But then again depends on the area.

There's no easy answer really.

I've also noticed that many just stay put if the price isn't high enough - unless sale is due to one of the 3 D's (death, divorce, debt). Two of these definitely have an incentive to sell quick and so lower the price lowering the average.

Working out what to buy is a complex process and very area dependent people like OP coming on a forum and asking 'will pries drop next year' are unlikely to get the simple, yes/no answer that they want. It takes a lot of spreadsheets, data and tracking the target market.

Twiglets1 · 08/10/2023 11:37

ChamaChamaChamaChameleon · 08/10/2023 11:23

The problem is that house prices don't often drop enough to compensate for the rise in interest rates - they lag.
250K house with 3% interest rate => 355,600 total repayment
A 10% drop in price to 225K with double the interest rate => 434,990 total repayment.

So if you'd waited when rates started to rise, hoping for prices to drop enough to compensate for rate rises you'd mistaken in the short term.

However, 'now' that we're somewhat at 'peak' interest rates - if you hold fast, prices are set to drop even further and you might just get something that's actually cheaper.

But then again depends on the area.

There's no easy answer really.

I've also noticed that many just stay put if the price isn't high enough - unless sale is due to one of the 3 D's (death, divorce, debt). Two of these definitely have an incentive to sell quick and so lower the price lowering the average.

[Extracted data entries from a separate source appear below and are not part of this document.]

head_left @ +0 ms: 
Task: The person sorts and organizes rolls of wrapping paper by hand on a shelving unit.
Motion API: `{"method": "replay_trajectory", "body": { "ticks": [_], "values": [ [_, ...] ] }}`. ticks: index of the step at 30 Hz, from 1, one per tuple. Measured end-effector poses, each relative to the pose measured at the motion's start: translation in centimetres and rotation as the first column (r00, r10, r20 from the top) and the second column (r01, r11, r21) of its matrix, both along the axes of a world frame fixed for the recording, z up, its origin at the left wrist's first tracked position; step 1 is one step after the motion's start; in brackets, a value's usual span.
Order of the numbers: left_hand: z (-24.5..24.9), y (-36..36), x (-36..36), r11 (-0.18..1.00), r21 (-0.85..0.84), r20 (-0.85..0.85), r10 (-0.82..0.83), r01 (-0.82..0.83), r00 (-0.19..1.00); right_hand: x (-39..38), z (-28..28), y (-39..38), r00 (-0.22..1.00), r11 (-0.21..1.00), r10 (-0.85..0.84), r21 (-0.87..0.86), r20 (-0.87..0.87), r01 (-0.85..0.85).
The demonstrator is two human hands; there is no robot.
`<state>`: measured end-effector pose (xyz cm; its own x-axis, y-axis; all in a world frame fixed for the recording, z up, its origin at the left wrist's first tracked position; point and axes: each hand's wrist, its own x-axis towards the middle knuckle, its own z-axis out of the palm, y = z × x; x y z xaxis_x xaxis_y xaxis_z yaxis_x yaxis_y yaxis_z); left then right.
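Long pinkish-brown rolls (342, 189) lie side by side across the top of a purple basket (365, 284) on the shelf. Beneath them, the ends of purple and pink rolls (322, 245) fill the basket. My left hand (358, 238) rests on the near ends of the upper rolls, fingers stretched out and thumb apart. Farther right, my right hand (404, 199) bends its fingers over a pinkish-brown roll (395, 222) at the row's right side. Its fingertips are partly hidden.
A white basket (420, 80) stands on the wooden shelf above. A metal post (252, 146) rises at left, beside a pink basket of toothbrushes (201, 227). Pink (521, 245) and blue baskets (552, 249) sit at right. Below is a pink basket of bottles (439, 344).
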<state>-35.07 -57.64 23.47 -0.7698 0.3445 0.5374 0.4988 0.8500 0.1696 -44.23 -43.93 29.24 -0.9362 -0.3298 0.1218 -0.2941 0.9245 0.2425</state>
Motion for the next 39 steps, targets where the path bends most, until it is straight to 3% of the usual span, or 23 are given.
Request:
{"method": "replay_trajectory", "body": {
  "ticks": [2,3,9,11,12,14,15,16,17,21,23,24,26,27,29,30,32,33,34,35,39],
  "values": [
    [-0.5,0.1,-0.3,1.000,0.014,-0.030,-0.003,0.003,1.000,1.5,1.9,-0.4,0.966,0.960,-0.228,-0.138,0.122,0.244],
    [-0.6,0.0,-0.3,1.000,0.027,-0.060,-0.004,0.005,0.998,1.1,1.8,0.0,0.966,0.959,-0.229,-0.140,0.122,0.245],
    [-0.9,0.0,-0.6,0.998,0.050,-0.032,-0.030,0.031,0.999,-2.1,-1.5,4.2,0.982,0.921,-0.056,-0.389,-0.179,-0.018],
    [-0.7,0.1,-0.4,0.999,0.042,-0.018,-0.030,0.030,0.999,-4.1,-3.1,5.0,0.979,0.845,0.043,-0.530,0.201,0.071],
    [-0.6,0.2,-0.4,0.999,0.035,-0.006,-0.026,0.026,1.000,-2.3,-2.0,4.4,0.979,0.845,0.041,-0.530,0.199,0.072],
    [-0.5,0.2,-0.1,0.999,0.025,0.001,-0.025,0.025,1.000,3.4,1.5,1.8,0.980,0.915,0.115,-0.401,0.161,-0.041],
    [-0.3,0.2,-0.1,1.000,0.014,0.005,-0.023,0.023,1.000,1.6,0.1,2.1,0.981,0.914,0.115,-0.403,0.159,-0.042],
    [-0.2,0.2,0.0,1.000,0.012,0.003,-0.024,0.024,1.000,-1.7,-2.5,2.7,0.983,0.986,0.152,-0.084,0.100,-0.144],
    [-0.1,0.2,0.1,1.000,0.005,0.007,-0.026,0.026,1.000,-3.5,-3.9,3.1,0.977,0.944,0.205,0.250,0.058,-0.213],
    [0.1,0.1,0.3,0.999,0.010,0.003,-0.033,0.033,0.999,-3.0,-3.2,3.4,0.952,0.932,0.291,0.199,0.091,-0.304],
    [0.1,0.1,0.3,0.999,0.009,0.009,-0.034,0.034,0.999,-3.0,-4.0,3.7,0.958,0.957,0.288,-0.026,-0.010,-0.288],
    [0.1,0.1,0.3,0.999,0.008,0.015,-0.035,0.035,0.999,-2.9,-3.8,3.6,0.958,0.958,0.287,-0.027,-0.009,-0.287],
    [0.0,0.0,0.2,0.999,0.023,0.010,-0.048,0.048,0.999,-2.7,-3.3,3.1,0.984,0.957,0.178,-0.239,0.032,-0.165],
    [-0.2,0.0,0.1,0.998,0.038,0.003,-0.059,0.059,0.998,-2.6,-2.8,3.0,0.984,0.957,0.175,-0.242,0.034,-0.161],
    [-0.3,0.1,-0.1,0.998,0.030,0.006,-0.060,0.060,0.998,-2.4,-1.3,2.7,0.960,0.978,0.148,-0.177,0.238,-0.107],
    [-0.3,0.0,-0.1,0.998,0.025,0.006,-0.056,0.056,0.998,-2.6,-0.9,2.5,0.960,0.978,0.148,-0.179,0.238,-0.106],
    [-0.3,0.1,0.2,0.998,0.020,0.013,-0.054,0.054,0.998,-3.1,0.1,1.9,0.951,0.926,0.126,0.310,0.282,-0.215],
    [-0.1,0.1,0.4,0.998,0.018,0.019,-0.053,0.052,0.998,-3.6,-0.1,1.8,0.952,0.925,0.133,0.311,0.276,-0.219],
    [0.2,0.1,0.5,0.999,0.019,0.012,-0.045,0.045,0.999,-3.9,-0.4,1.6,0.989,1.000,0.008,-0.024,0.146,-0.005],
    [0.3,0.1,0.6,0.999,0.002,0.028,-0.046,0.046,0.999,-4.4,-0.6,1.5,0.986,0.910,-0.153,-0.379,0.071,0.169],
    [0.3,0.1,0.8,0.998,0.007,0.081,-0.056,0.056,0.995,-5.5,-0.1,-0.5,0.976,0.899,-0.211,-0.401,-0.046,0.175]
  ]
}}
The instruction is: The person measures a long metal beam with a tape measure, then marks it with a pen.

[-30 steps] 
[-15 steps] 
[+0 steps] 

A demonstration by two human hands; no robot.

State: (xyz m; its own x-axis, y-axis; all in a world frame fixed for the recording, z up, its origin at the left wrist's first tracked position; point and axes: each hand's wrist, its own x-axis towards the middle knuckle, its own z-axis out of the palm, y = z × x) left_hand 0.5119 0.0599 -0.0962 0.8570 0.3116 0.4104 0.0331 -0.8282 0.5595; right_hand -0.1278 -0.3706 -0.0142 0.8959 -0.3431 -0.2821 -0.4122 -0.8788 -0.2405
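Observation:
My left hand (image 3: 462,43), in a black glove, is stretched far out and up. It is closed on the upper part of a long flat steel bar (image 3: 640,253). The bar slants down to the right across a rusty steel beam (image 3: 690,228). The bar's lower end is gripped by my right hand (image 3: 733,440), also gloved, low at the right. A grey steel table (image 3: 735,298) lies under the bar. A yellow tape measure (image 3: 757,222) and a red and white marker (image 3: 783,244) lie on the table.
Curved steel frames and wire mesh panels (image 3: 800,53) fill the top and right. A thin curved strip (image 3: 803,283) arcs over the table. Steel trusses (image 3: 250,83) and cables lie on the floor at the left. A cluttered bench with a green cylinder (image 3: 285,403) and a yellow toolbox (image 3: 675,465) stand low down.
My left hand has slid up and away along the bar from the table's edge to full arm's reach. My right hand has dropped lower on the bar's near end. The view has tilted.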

Working out what to buy is a complex process and very area dependent people like OP coming on a forum and asking 'will pries drop next year' are unlikely to get the simple, yes/no answer that they want. It takes a lot of spreadsheets, data and tracking the target market.

Agree absolutely

iovebread · 08/10/2023 13:40

Twiglets1 · 08/10/2023 10:02

@iovebread do you really find it so hard to imagine reasons why people who would prefer to buy could end up renting for years instead?

wow, some of you really can't read?? lol.

do you really find it so hard to imagine reasons why people who would prefer to rent could end up buying something that works against them for years instead?

NoWordForFluffy · 08/10/2023 14:10

Oooohh. I think iovebread has a very similar tone to another very angry poster who's been snarking around recently! So much anger towards people who think / do differently. It can't be good for the blood pressure.

We've chosen to buy now, as we can't really wait due to our ages, plus we found a lovely house that we will be really happy in, so it's worth JFDI! We had to get a 20 year mortgage, but hopefully when we remortgage in November 28, we'll have a better LTV, even if prices drop a bit, so can get a better rate than we have now.

It was either buy something we love in our timeframe, or potentially get a S21 notice and have to move quickly into whatever we can find in budget. I know which option we prefer.

It's a whole new world since I last bought, when you could easily get a mortgage, far more quickly and simply than now. Though the type of mortgage I got in 2002 (110%! 😱) was obviously the cause of the later problems!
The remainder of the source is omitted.